Uitspraak: 18 september 2012
Zaaknummers: 200.102.078/01 en /02
Zaaknummer eerste aanleg: 181882/FA RK 11-1799 en 184612/FA RK 11-2854
in de zaak met zaaknummer 200.102.078/01 in hoger beroep van:
[…],
wonende te […],
appellante,
advocaat: mr. S. Ben Ahmed te Rotterdam,
[…],
wonende te […],
geïntimeerde,
advocaat: mr. P.J. van den Broeke te Haarlem,
en in de zaak met zaaknummer 200.102.078/02 van:
[…],
wonende te […],
verzoekster,
advocaat: mr. S. Ben Ahmed te Rotterdam,
[…],
wonende te […],
verweerder,
advocaat: mr. P.J. van den Broeke te Haarlem.
1. Het geding in hoger beroep
1.1. Appellante tevens verzoekster, en geïntimeerde tevens verweerder, worden hierna respectievelijk de vrouw en de man genoemd.
1.2. De vrouw is op 15 februari 2012 in hoger beroep gekomen (zaaknummer 200.102.078/01) van een gedeelte van de beschikking van 15 november 2011 van de rechtbank Haarlem, met zaaknummers 181882/FA RK 11-1799 en 184612/FA RK 11-2854.
1.3. De man heeft op 5 april 2012 een verweerschrift, met producties, ingediend.
1.4. De vrouw heeft op 27 maart 2012 daarnaast (zaaknummer 200.102.078/02) een incidenteel verzoek ingediend.
1.5. De man heeft op 2 mei 2012 in de zaak nummer 200.102.078/01 een nader stuk ingediend.
1.6. Beide zaken zijn op 4 juni 2012 gelijktijdig ter terechtzitting behandeld.

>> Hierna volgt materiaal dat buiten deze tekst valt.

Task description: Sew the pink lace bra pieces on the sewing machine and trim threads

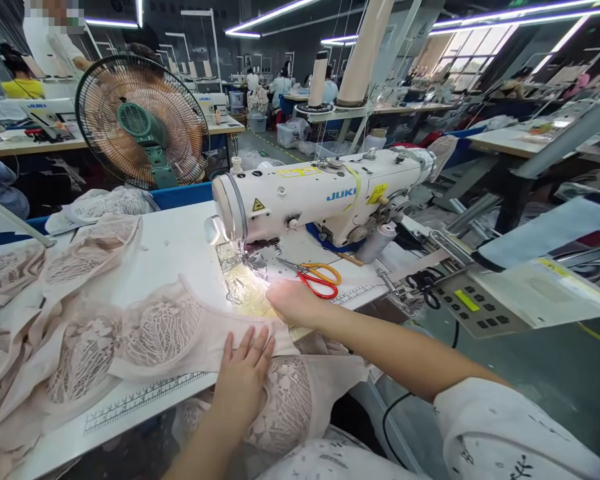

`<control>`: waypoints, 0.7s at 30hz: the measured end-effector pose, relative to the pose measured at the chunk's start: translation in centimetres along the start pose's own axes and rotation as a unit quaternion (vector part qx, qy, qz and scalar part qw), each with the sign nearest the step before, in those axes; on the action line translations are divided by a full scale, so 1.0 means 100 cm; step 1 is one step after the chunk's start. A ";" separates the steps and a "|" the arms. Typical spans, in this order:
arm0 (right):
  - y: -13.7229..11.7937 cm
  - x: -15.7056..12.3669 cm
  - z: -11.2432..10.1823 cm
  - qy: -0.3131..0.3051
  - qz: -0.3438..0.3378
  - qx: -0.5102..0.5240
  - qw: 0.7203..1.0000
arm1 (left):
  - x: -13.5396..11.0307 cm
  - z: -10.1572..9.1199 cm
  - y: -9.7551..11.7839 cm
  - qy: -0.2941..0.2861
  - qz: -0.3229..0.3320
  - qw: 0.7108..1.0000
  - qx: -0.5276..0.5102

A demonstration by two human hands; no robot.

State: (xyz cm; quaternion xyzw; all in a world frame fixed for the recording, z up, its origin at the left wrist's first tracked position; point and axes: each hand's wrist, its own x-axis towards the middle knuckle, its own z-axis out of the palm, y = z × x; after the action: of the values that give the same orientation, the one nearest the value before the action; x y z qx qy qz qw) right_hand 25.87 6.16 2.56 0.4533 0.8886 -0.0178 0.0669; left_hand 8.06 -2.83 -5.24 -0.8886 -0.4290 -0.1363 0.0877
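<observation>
My left hand (243, 383) lies palm down with fingers spread on the band of a pale pink lace bra (165, 330), near the table's front edge. Beside the lit needle area, my right hand (295, 303) is curled closed at the band's far edge; its fingertips are hidden, so what they grip cannot be made out. The head of a white sewing machine (280, 193) stands just beyond both hands. Scissors (320, 277) with one red and one orange handle rest by my right hand. Another lace cup (287, 393) hangs below the table edge, under my left hand.
More pink lace bras (85, 257) are heaped on the left of the white table (175, 233). A thread cone (377, 243) stands under the machine arm. A control panel (480, 303) juts out at right. A large fan (143, 123) and people at other machines are behind.
</observation>
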 end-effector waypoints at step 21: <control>0.008 0.025 0.005 0.054 0.082 0.026 0.995 | -0.007 -0.003 -0.007 -0.003 0.078 0.994 0.078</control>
State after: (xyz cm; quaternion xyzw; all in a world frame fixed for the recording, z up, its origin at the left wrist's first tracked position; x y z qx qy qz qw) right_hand 25.06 8.60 1.74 0.5268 0.8499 -0.0108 0.0082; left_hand 7.07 -3.03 -5.15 -0.9102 -0.3679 -0.0930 0.1658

1.7. Ter terechtzitting zijn verschenen:
- de vrouw, bijgestaan door haar advocaat;
- de man, bijgestaan door zijn advocaat.
2.1. Op 11 september 2010 is overleden mevrouw [X]. De vrouw is voor eenzesde gedeelte gerechtigde tot de nalatenschap. De vrouw heeft de nalatenschap zuiver aanvaard. Haar erfdeel bedraagt € 32.072,27 na inhouding van successierecht. Dit bedrag staat in depot bij de notaris.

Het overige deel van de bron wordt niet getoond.